Oprah Winfrey, who received the Cecil B. DeMille award for lifetime achievement, praised the legions of women who have come forward with their #MeToo stories. In rousing remarks that earned her a standing ovation, Winfrey told viewers that "speaking your truth is the most powerful tool you all have".
"For too long, women have not been heard or believed if they dared to speak the truth to the power of those men. But their time is up. Their time is up," Winfrey said, referring to the newly-formed coalition to fight misconduct against women.
The Globes boosted the Oscar fortunes of 'Three Billboards', which won Best Motion Picture, Drama and 'Lady Bird', which took the Best Motion Picture, Comedy or Musical award. The two critical favorites have officially broken through in an awards season that began without any clear front-runners.
'Three Billboards' — a tough-minded drama with a comedic edge — centers on a mother (Frances McDormand, who won a Globe for her fierce performance) struggling to avenge the killing of her daughter. The film also picked up accolades for its screenplay and supporting actor Sam Rockwell.
'Lady Bird', a sweet coming-of-age comedy from first-time director Greta Gerwig, follows a quirky teen (Saoirse Ronan, also a Globe winner) during her tumultuous senior year of high school.
The Hollywood Foreign Press Association, the group behind the Globes, gave prizes to several other projects that portray strong, empowered women.
'Big Little Lies', the acclaimed HBO series about complex women in a posh California community, won the award for best limited television series. Nicole Kidman earned gold for her searing performance on the show as a survivor of domestic abuse. She dedicated her statue to the 'power of women'.
Laura Dern, who was also honored for her role on 'Big Little Lies', condemned the "culture of silence" that was once 'normalized' in her industry. "May we teach our children that speaking out without the fear of retribution is our culture's new north star," Dern said.
It was also a big night for a pair of feminist-minded TV series. 'The Marvelous Mrs. Maisel', a freshman Amazon show about a 1950s housewife who breaks into show business, won for best TV comedy, and its breakout star, Rachel Brosnahan, took home a statue for her lead performance.

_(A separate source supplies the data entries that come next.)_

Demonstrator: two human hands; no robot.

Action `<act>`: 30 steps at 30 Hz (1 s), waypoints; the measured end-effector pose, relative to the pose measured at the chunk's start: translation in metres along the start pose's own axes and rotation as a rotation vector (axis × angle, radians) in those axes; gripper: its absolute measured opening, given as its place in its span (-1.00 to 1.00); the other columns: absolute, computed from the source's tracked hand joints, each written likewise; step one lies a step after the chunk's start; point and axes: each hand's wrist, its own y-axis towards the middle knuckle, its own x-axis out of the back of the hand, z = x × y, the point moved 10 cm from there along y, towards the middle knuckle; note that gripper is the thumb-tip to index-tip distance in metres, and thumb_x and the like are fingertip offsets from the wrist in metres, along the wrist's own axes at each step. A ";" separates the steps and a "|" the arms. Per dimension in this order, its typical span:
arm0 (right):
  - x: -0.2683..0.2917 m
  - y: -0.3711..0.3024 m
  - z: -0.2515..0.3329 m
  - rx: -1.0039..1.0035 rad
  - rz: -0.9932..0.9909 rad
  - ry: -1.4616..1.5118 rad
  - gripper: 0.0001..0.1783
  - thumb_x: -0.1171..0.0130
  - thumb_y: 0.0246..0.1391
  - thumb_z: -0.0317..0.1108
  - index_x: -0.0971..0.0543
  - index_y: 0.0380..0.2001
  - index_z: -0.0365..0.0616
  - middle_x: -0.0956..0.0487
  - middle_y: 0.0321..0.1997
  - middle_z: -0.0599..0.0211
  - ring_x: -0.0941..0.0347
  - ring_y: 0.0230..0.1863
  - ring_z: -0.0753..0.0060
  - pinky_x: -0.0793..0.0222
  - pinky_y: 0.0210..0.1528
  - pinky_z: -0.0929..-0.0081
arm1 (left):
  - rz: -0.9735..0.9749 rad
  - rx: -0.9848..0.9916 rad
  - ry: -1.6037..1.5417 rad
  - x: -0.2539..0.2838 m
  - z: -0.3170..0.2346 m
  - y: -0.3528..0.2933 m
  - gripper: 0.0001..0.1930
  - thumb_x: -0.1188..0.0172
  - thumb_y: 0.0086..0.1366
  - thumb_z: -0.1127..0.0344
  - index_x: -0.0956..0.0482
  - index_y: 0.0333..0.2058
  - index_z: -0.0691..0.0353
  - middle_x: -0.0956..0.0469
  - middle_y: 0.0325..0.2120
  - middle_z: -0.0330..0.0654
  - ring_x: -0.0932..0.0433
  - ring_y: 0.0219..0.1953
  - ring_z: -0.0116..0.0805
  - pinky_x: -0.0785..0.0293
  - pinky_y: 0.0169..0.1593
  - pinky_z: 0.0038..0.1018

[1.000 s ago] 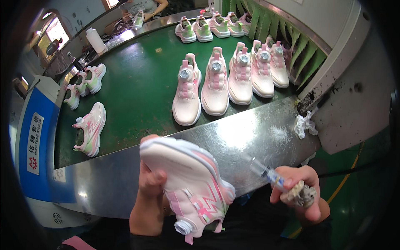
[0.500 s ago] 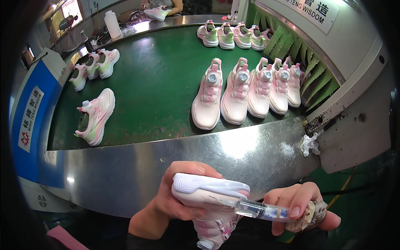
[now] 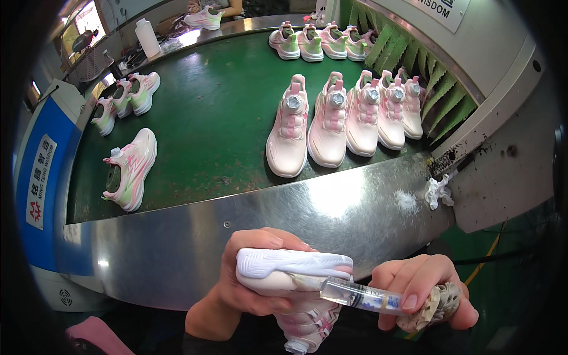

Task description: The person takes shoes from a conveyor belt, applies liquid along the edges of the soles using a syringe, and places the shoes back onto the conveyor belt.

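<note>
My left hand [image 3: 239, 281] is wrapped round a pale pink sneaker [image 3: 307, 322], turned over with its white sole [image 3: 290, 263] uppermost and its dial pointing down. In my right hand [image 3: 423, 290] is a clear syringe [image 3: 361, 296], held by the barrel and containing clear liquid with something blue inside. The tip lies against the seam where the sole meets the upper. A lumpy, grey-beige crusted mass [image 3: 435, 307] covers the rear end of the syringe, between my fingers and thumb.
Several pink sneakers [image 3: 289, 133] stand on the green conveyor belt [image 3: 207, 130] near a flap-curtained machine opening [image 3: 426, 71]. A lone sneaker [image 3: 133, 168] lies at left. The metal edge [image 3: 177, 248] carries crumpled white tissue [image 3: 438, 192]. Another person's arm [image 3: 234, 7] shows at the far side.
The syringe tip has moved left along the sole seam, towards my left hand. The belt and its shoes have shifted slightly leftward in view. Both hands keep their holds.
</note>
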 end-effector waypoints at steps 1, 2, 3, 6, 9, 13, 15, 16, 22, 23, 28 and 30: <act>0.000 -0.001 0.001 -0.002 -0.009 -0.004 -0.32 -0.17 0.04 0.20 -0.49 -0.12 -0.29 -0.61 -0.35 0.00 -0.45 -0.37 0.24 -0.15 -0.40 0.43 | 0.007 -0.004 -0.004 -0.001 -0.001 0.002 -0.29 -0.35 -0.08 0.60 -0.21 0.07 0.31 -0.41 -0.09 0.30 -0.50 -0.04 0.22 -0.51 -0.01 0.02; 0.002 -0.002 0.001 -0.004 -0.018 -0.005 -0.32 -0.18 0.03 0.19 -0.50 -0.12 -0.29 -0.61 -0.36 0.03 -0.45 -0.37 0.25 -0.16 -0.39 0.44 | 0.012 -0.006 -0.007 -0.002 -0.001 0.003 -0.29 -0.34 -0.07 0.61 -0.19 0.08 0.31 -0.40 -0.09 0.31 -0.49 -0.04 0.25 -0.51 -0.03 0.05; 0.004 -0.003 0.001 -0.002 -0.024 0.000 -0.32 -0.18 0.03 0.19 -0.50 -0.12 -0.29 -0.61 -0.36 0.03 -0.45 -0.37 0.25 -0.16 -0.39 0.44 | 0.012 0.002 -0.007 -0.005 -0.002 0.003 -0.29 -0.34 -0.07 0.61 -0.19 0.08 0.31 -0.40 -0.09 0.31 -0.49 -0.04 0.25 -0.51 -0.03 0.05; 0.007 -0.007 0.000 0.016 -0.023 0.005 -0.32 -0.19 0.03 0.18 -0.50 -0.11 -0.28 -0.61 -0.34 0.07 -0.46 -0.34 0.26 -0.17 -0.36 0.45 | -0.126 0.095 0.160 0.004 0.004 0.002 -0.34 -0.36 0.09 0.19 -0.08 -0.01 0.18 -0.44 -0.21 0.37 -0.57 -0.22 0.16 -0.61 -0.21 -0.16; 0.012 -0.016 -0.004 0.007 -0.069 0.031 -0.32 -0.20 0.01 0.19 -0.49 -0.11 -0.28 -0.61 -0.31 0.07 -0.45 -0.27 0.27 -0.19 -0.33 0.47 | -0.138 0.092 0.107 0.013 0.005 -0.001 -0.33 -0.37 0.06 0.25 -0.09 0.01 0.19 -0.44 -0.22 0.39 -0.57 -0.23 0.17 -0.61 -0.21 -0.14; 0.029 -0.033 -0.018 -0.018 -0.134 0.055 -0.29 -0.27 -0.03 0.16 -0.50 -0.09 -0.30 -0.60 -0.29 0.04 -0.42 -0.20 0.26 -0.24 -0.27 0.47 | -0.154 0.160 0.031 0.021 0.014 0.000 -0.32 -0.40 0.00 0.28 -0.15 0.02 0.17 -0.46 -0.22 0.23 -0.57 -0.23 0.17 -0.59 -0.17 -0.03; 0.032 -0.040 -0.022 -0.019 -0.142 0.064 -0.29 -0.29 -0.05 0.15 -0.50 -0.08 -0.31 -0.60 -0.29 0.03 -0.41 -0.19 0.26 -0.25 -0.25 0.48 | -0.329 0.196 -0.018 0.035 0.020 -0.009 -0.33 -0.42 -0.03 0.26 -0.19 -0.01 0.14 -0.48 -0.21 0.09 -0.58 -0.22 0.12 -0.60 -0.17 0.02; 0.033 -0.042 -0.024 -0.011 -0.163 0.069 -0.28 -0.30 -0.06 0.14 -0.51 -0.07 -0.31 -0.60 -0.28 0.02 -0.41 -0.20 0.26 -0.26 -0.24 0.48 | -0.340 0.195 -0.005 0.040 0.020 -0.011 -0.30 -0.42 -0.05 0.27 -0.18 0.01 0.22 -0.47 -0.19 0.14 -0.57 -0.19 0.10 -0.59 -0.14 -0.02; 0.034 -0.055 -0.043 0.001 -0.188 0.196 -0.26 -0.39 -0.12 0.05 -0.48 -0.06 -0.40 -0.55 -0.23 0.03 -0.43 -0.19 0.21 -0.41 -0.16 0.47 | -0.566 0.285 0.058 0.049 0.003 -0.020 -0.19 -0.45 -0.12 0.15 -0.17 0.04 0.29 -0.46 -0.14 0.13 -0.56 -0.15 0.03 -0.57 -0.09 -0.10; 0.040 -0.060 -0.047 0.001 -0.216 0.189 -0.26 -0.39 -0.12 0.05 -0.48 -0.06 -0.40 -0.55 -0.23 0.03 -0.43 -0.19 0.21 -0.41 -0.16 0.47 | -0.595 0.333 0.009 0.051 0.017 -0.019 -0.17 -0.44 -0.12 0.13 -0.17 0.06 0.31 -0.46 -0.13 0.14 -0.56 -0.15 0.05 -0.58 -0.09 -0.12; 0.059 -0.082 -0.062 -0.045 -0.289 0.136 -0.25 -0.39 -0.12 0.04 -0.48 -0.06 -0.41 -0.55 -0.23 0.04 -0.44 -0.20 0.26 -0.39 -0.15 0.51 | -0.501 0.390 -0.109 0.067 0.057 -0.017 -0.25 -0.21 0.04 -0.02 -0.26 0.12 0.34 -0.45 -0.04 0.11 -0.51 -0.05 -0.01 -0.49 -0.01 -0.12; 0.053 -0.082 -0.064 -0.052 -0.270 0.143 -0.26 -0.38 -0.12 0.05 -0.48 -0.06 -0.39 -0.56 -0.24 0.06 -0.44 -0.21 0.30 -0.35 -0.17 0.54 | -0.543 0.395 -0.069 0.077 0.042 -0.031 -0.28 -0.20 0.07 -0.05 -0.27 0.13 0.26 -0.44 -0.03 0.05 -0.49 -0.03 -0.01 -0.46 0.02 -0.06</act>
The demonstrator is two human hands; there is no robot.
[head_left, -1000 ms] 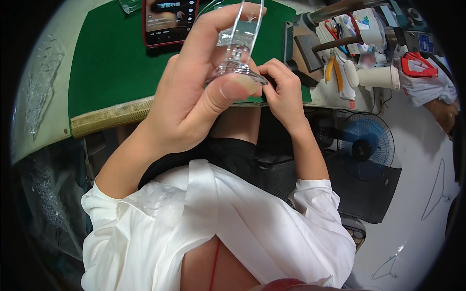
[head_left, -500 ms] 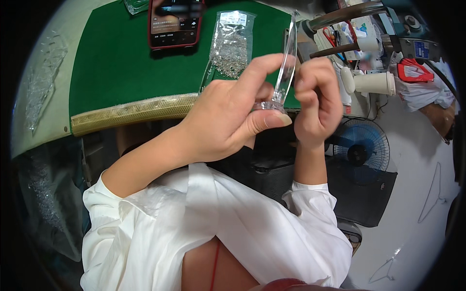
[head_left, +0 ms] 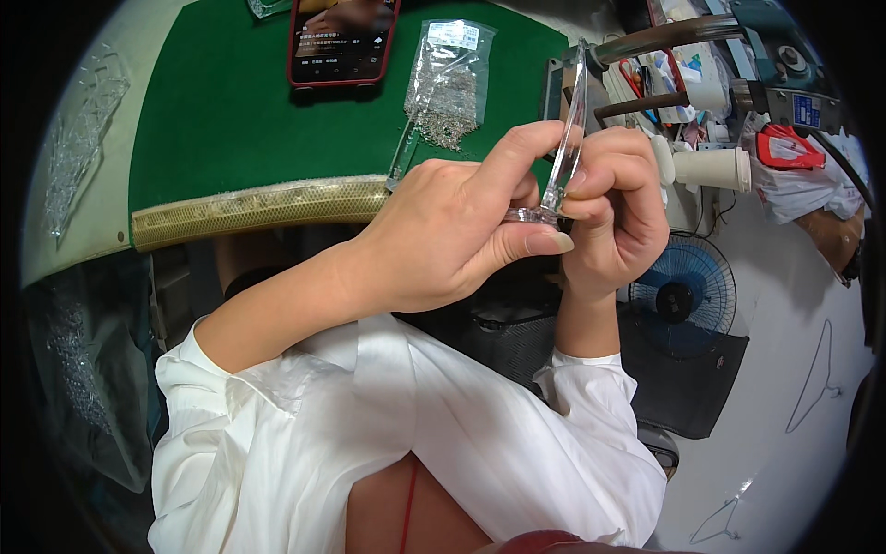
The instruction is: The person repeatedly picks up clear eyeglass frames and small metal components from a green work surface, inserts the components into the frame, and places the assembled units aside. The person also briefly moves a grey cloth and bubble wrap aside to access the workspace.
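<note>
At mid-frame, the left hand (head_left: 438, 231) is pinching a clear piece (head_left: 574, 125), seemingly steadying it for the right hand (head_left: 616, 208), whose bent fingers are meeting its corner (head_left: 551, 205), grip unclear.

Red-cased phone (head_left: 341, 48) gets chopped by the top edge, part of its screen (head_left: 358, 17) blurry. Left hand (head_left: 438, 226) covers some of the clear plastic piece (head_left: 574, 115). Can't tell if the right hand (head_left: 616, 208) pinches anything; bagged bits (head_left: 445, 118) are too tiny.
</note>
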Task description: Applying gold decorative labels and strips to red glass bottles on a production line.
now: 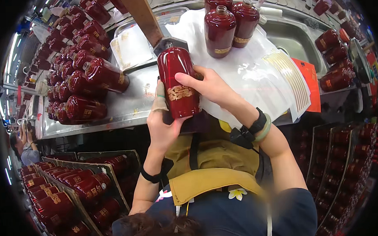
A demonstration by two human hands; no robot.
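Note:
A glossy dark red bottle [172, 64] with a gold ornamental decal on its front is held between my two hands over the counter's near edge. My left hand [162, 129] supports it at the base and left side; a beige cover wraps one of its fingers. My right hand [215, 86] grips the bottle's right side, its thumb lying across the front just above the decal. The bottle's neck points away from me, next to a wooden post [141, 17]. Beyond my right hand, three similar red bottles [220, 29] stand upright on white sheeting [253, 61].
Many red bottles [106, 75] crowd the counter's left side. A tray [130, 47] with white sheets lies behind my left hand. To the right are a decal sheet [288, 79], red paper [313, 86] and a steel sink [292, 41]. Bottle-filled racks [70, 184] flank me. Another person [26, 144] is far left.

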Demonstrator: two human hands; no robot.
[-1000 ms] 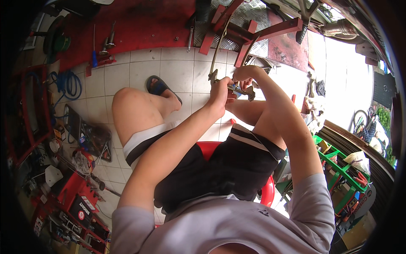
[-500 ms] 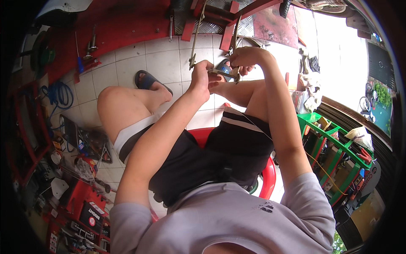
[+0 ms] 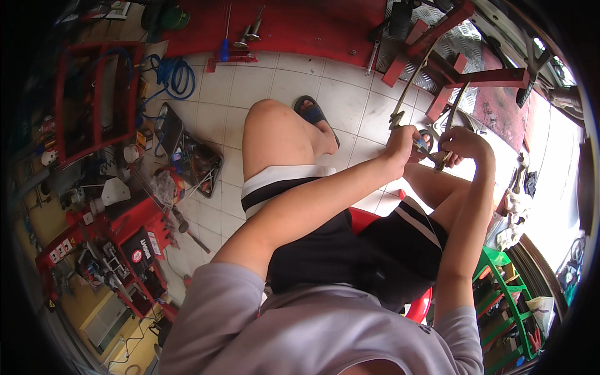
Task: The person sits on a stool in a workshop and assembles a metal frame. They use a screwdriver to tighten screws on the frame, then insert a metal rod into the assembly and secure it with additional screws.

'The Handmaid's Tale', a Hulu hit about women fighting to survive in a dystopian society in which they are treated like property, landed the award for best TV drama and its lead, Elisabeth Moss, won for best actress in a drama series.
A-list actresses, from Natalie Portman to Jessica Chastain, served up jokes about gender inequality in their industry. Portman, presenting the award for best film director, made a point of saying all the nominees were men. (Guillermo del Toro, the celebrated Mexican auteur, won that honor for his science-fiction romance 'The Shape of Water'.)
In a nod to the high stakes surrounding his hosting stint, Meyers joked: "There's a new era underway, and I can tell because it's been years since a white man was this nervous in Hollywood."
The red carpet was a sea of black gowns, a symbolic statement of solidarity with victims of sexual misconduct. Various actresses (and a handful of men) wore pins that read 'Time's Up'.
And some stars strolled down the carpet with leading activists as their dates.
Michelle Williams, nominated for her performance in the thriller 'All the Money in the World', was accompanied by Tarana Burke, the founder of #MeToo. "I'm so much more interested in what you have to say than what I have to say," Williams said of Burke.